Reading down the listing below, count the lines where the word "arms" shows up, then give only that count.

◆ Material to process ◆
··········

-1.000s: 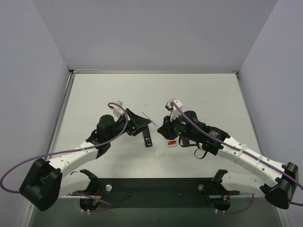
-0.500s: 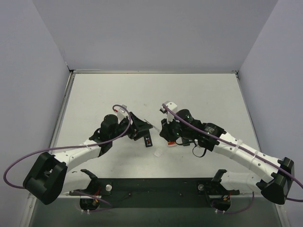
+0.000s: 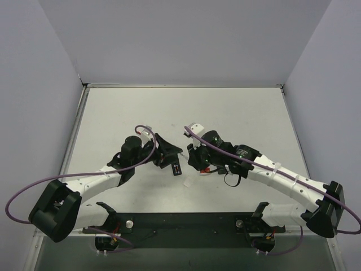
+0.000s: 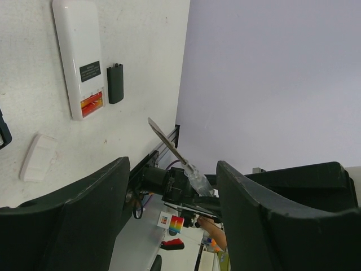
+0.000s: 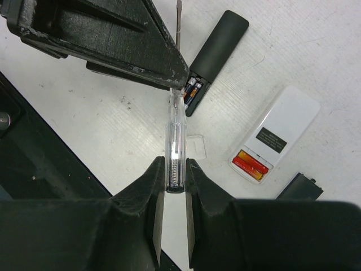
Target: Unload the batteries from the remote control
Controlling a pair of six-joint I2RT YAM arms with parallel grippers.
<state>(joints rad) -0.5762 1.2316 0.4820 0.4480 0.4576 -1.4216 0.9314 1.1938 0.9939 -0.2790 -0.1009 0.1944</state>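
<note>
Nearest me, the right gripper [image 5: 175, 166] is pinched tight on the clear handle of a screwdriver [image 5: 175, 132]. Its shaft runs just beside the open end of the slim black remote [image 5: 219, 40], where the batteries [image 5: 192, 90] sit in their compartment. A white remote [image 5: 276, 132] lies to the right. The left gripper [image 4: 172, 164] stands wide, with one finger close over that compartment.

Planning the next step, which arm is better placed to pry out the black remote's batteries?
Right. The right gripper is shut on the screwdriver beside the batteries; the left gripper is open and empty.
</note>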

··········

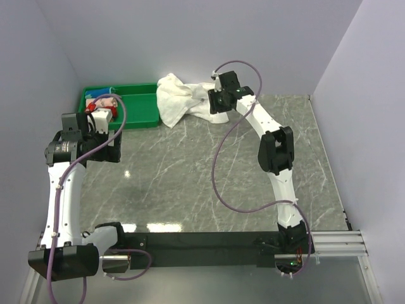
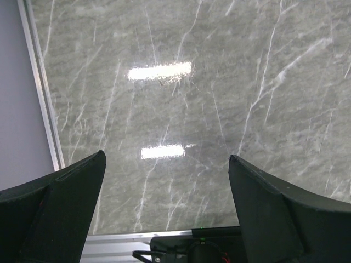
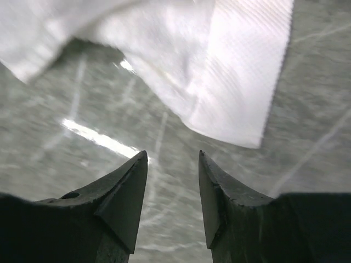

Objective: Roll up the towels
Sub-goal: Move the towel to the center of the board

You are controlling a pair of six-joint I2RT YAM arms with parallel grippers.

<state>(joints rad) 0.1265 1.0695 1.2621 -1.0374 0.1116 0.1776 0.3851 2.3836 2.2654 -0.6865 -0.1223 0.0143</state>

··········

◆ Output for this exercise ◆
2